The result is awesome! So long as you don’t cook the crisp any longer than about 4 hours, the apples will have great texture and the flavor is wonderful. The only “problem” I have with this method is that you end up with a little bit of runny liquid in the final product. With the oven method the syrup or juice boils down into a nice thick pie-filling type thing. That can’t happen in the slow cooker. There isn’t a lot of it and if you stir the apple crisp up in the bowl you eat it out of you really don’t notice it. But if that’s a turnoff for you, you could just add 1 tablespoon of cornstarch to the apples when you mix in the sugar & spices.
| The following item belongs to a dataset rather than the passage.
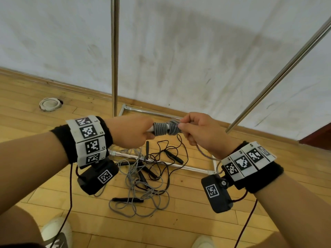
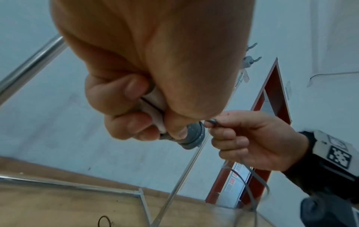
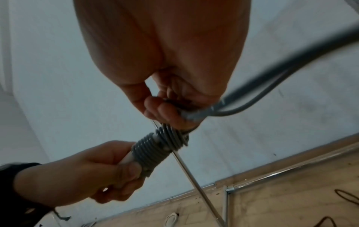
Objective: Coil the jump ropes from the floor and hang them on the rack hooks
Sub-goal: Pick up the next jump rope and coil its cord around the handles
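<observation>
My left hand (image 1: 136,130) grips the white handles (image 2: 155,106) of a grey jump rope (image 1: 162,128), whose cord is wound in tight turns around them (image 3: 153,151). My right hand (image 1: 193,127) pinches the loose grey cord (image 3: 196,114) at the far end of the winding, and the free cord hangs down past my right wrist (image 1: 204,153). Below my hands, several more jump ropes (image 1: 143,178), grey and black with black handles, lie tangled on the wooden floor. Hooks (image 2: 250,59) show high on the rack in the left wrist view.
The metal rack's upright pole (image 1: 114,56) rises just behind my hands, and a slanted pole (image 1: 279,74) runs to the upper right. Its base frame (image 1: 161,159) lies on the floor among the ropes. A round white floor fitting (image 1: 49,104) sits left. My shoes (image 1: 57,231) are near.
</observation>
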The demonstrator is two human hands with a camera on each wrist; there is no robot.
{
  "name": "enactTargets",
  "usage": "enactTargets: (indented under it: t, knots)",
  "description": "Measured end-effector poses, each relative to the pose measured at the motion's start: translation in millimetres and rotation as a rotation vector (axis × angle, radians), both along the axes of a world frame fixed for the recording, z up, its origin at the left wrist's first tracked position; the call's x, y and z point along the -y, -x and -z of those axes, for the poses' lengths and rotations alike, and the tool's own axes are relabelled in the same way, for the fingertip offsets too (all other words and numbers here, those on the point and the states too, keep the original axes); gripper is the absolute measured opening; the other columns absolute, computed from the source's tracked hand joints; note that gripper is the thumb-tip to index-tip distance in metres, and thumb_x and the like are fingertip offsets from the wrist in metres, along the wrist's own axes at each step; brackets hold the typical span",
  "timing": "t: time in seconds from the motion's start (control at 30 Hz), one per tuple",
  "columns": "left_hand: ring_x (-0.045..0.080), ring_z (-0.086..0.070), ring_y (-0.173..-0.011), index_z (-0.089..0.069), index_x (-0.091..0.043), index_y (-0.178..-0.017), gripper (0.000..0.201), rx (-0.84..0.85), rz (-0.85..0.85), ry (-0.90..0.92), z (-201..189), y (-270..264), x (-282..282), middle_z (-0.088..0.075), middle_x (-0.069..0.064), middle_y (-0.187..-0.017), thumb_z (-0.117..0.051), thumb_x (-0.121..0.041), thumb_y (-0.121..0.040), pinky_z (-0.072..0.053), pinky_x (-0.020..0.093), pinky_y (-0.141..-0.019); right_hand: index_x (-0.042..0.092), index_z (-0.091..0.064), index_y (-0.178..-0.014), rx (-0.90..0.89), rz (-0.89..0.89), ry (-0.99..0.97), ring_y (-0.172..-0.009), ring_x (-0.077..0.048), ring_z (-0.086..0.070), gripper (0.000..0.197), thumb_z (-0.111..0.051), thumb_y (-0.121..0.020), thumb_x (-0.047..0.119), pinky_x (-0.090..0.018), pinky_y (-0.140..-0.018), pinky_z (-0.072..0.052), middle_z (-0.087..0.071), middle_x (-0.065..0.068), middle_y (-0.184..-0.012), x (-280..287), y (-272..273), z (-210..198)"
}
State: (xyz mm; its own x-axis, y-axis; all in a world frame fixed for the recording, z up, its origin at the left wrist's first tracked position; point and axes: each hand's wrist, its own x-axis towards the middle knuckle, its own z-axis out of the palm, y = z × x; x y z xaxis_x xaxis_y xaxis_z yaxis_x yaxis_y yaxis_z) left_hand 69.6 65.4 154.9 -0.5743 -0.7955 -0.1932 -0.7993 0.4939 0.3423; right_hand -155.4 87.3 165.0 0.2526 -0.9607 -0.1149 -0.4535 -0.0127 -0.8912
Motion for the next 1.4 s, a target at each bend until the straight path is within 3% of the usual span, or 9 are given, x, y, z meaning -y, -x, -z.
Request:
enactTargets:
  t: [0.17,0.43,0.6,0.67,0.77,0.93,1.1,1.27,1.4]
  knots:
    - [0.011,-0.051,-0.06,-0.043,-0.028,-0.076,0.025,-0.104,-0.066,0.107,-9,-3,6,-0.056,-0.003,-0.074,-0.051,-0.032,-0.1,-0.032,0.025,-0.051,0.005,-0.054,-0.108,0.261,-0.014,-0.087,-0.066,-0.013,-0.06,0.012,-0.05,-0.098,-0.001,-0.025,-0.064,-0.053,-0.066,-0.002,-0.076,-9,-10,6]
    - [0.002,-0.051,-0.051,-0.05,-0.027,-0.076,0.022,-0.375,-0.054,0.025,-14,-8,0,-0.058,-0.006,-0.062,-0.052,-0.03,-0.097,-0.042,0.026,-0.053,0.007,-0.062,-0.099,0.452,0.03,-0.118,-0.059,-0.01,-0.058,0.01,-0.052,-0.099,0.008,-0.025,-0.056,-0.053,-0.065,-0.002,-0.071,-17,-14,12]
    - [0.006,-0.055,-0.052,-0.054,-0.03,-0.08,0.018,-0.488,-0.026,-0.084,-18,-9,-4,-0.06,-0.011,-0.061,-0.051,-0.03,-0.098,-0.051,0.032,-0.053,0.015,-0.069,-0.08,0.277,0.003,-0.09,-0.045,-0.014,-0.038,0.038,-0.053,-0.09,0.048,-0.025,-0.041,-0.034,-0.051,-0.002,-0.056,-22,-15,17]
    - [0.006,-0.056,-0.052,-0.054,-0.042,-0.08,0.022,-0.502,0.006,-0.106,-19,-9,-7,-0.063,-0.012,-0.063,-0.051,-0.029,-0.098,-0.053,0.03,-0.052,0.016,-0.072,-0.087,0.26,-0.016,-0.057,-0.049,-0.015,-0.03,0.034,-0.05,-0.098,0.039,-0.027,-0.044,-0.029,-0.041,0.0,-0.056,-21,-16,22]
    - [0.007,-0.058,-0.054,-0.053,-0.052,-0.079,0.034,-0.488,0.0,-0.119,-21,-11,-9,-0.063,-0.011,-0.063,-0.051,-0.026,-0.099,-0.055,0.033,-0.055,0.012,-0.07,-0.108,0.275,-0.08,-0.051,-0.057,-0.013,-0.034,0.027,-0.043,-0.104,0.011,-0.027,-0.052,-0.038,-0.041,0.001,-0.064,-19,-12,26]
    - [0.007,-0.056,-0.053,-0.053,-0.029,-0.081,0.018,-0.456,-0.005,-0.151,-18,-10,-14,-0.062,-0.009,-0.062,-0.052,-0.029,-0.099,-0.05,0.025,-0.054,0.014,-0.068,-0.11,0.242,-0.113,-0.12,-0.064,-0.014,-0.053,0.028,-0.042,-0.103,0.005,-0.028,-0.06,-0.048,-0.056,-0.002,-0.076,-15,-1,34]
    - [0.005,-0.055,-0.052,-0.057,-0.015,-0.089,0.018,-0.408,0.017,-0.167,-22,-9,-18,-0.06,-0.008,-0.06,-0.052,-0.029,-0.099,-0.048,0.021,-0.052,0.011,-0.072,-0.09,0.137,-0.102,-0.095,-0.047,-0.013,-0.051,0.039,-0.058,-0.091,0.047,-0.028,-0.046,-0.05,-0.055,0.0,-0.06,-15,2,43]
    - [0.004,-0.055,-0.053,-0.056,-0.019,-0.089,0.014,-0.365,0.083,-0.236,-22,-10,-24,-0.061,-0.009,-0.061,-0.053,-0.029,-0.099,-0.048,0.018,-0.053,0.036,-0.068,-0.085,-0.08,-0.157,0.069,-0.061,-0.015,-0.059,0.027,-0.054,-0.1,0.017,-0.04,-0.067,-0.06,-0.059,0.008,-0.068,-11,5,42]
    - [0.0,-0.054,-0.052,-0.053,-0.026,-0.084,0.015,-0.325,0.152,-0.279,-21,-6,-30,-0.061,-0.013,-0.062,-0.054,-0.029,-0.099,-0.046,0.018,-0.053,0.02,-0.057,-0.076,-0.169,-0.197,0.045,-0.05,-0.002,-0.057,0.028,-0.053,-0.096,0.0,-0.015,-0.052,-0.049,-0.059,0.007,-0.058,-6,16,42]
Like most other people, I like to serve my apple crisp with ice cream. But UNlike most other people, I like to serve mine with butter pecan ice cream. The flavor and richness it adds is almost obscene 😉


Now that Autumn is officially here I am so excited to start eating the foods of the season- and this is the perfect way to start! Next week I will be bringing you another quintessential food of fall; pumpkin! But I promise you: this is NOT the typical pumpkin treat. This will take pumpkin pie to a whole new level- and make it perfectly acceptable to eat for breakfast! And no; it’s not yet ANOTHER muffin or bread recipe. Stay tuned!

The Recipe:

8 Large Apples ( a mix of tart and sweet), Peeled, Cored, and Sliced to 1/4″

1 t Cinnamon

1/8 t Nutmeg (don’t omit this just because it’s a tiny amount! It will add a wonderful flavor!)

1 C Brown Sugar, Divided

3/4 C Flour

3/4 C Old Fashioned Oats (NOT quick cooking)
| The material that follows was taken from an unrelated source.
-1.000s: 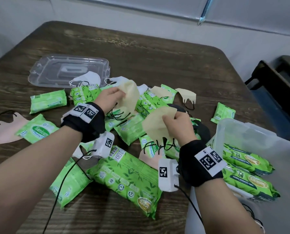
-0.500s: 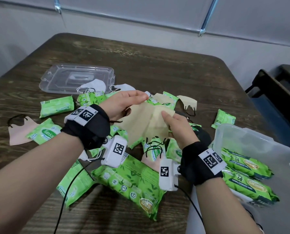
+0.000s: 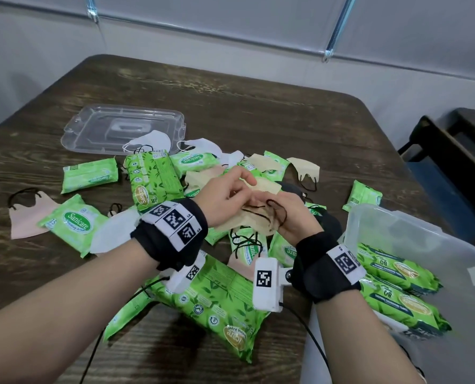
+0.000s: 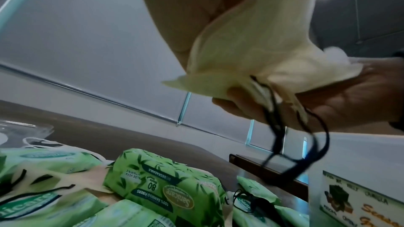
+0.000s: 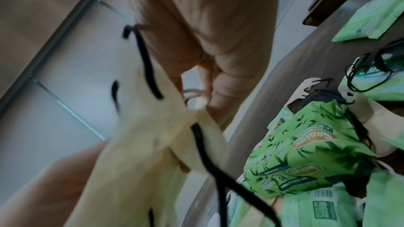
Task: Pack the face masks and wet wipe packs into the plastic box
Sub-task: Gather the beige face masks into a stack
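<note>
A: Hands rn?
B: Both raised over the pile, mid-table. Left hand (image 3: 225,194) fingers curled over the top of the beige masks (image 3: 254,217), pinching them. Right hand (image 3: 291,217) curled under the same bundle from the box side, w/ black ear loops (image 3: 275,214) draped across its fingers.
A: So 1 bundle, 2 hands?
B: Yep, masks stacked and pressed together btwn them. In the left wrist view the loops hang below the bundle.
A: Vs 0.5 s ago?
B: Then the 2 masks were spread side by side, hands further apart. Now hands have closed in, masks overlapped into 1 stack. 1 s ago each hand held its own mask separately.
A: Box?
B: Plastic box (image 3: 369,217) at right, near the right wrist, w/ big green wipe packs (image 3: 396,267) inside. Clear lid (image 3: 98,128) far left on the table (image 3: 258,112). More wipe packs + masks scattered under the hands.
</note>
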Tool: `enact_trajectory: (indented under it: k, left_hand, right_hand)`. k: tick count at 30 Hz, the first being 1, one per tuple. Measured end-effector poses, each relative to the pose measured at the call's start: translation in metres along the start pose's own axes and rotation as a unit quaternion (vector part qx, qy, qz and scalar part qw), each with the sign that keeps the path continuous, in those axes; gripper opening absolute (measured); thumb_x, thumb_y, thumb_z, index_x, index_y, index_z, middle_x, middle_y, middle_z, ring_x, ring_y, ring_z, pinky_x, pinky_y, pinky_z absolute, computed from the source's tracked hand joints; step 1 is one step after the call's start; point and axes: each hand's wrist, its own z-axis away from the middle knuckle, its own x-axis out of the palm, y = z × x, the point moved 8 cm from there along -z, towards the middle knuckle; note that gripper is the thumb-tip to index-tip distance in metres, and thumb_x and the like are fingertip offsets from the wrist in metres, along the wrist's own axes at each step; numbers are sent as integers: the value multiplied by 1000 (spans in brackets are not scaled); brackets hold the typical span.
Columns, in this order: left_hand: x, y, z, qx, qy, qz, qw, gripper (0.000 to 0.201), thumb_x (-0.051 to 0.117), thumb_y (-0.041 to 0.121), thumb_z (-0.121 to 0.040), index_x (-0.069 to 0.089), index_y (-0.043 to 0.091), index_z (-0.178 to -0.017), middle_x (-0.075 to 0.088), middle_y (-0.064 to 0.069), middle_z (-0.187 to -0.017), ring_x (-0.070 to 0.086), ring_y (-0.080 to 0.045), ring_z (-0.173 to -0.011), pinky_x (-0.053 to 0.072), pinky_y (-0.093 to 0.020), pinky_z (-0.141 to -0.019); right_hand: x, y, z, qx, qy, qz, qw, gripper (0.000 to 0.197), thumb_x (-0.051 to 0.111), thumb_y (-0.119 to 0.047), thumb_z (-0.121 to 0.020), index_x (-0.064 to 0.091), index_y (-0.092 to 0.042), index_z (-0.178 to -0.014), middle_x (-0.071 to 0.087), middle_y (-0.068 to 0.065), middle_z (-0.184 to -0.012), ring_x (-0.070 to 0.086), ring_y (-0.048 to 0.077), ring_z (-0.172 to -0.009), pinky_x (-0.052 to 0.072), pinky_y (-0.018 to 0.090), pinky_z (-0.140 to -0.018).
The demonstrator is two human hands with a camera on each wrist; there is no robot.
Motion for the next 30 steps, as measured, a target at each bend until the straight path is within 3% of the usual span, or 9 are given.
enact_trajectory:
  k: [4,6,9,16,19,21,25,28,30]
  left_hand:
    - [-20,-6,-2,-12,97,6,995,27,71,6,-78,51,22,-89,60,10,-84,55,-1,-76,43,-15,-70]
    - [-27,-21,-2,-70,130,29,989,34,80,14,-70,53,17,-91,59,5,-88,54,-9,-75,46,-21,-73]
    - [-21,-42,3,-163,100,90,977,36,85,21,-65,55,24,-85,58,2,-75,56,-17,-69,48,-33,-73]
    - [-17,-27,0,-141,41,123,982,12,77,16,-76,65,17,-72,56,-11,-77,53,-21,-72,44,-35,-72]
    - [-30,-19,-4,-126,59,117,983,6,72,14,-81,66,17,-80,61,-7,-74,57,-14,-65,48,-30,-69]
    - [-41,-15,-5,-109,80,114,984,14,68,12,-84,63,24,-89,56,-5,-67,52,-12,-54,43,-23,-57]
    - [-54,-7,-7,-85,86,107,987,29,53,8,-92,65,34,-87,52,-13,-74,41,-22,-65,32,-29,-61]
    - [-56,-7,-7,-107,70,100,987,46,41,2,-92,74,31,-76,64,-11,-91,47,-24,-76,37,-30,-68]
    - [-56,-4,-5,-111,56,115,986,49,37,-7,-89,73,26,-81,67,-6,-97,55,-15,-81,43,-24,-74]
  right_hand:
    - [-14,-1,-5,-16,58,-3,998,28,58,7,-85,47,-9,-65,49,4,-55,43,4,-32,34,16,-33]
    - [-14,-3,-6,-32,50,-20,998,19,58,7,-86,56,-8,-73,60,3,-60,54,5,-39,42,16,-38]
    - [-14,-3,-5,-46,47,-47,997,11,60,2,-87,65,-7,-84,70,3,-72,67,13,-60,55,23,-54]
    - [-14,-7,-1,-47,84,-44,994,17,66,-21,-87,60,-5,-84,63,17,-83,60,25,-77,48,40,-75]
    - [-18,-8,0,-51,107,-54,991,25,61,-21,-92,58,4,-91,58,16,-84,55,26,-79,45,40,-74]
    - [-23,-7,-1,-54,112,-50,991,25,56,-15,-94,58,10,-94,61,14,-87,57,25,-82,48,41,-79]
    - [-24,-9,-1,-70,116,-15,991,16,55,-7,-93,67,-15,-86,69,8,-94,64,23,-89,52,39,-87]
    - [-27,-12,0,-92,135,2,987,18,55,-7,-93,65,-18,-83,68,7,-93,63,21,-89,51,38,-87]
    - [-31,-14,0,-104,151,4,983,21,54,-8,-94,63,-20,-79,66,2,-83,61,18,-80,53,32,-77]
1/2 C Butter, Frozen, Grated

The Method:

*Butter or spray the crock of a large slow cooker (mine is 6 quarts. Anything smaller than 4 or 5 quarts is too small).

*Combine the flour, oats, and 3/4 C of the brown sugar.

*Cut the butter into the flour mixture and set aside.

*In a large bowl, combine apples with the remaining brown sugar and the spices.

*Spread the apples evenly in the crock, followed by the topping.

*Pack the topping very slightly onto the apples.

*Cover with the lid and cook on high for 3 1/2 to 4 hours.

*If desired, leave the lid off for the final 20 minutes of cooking to firm the topping up a bit.

*Garnish with ice cream (seriously- butter pecan is incredible with this!), whipped cream, or eat as is.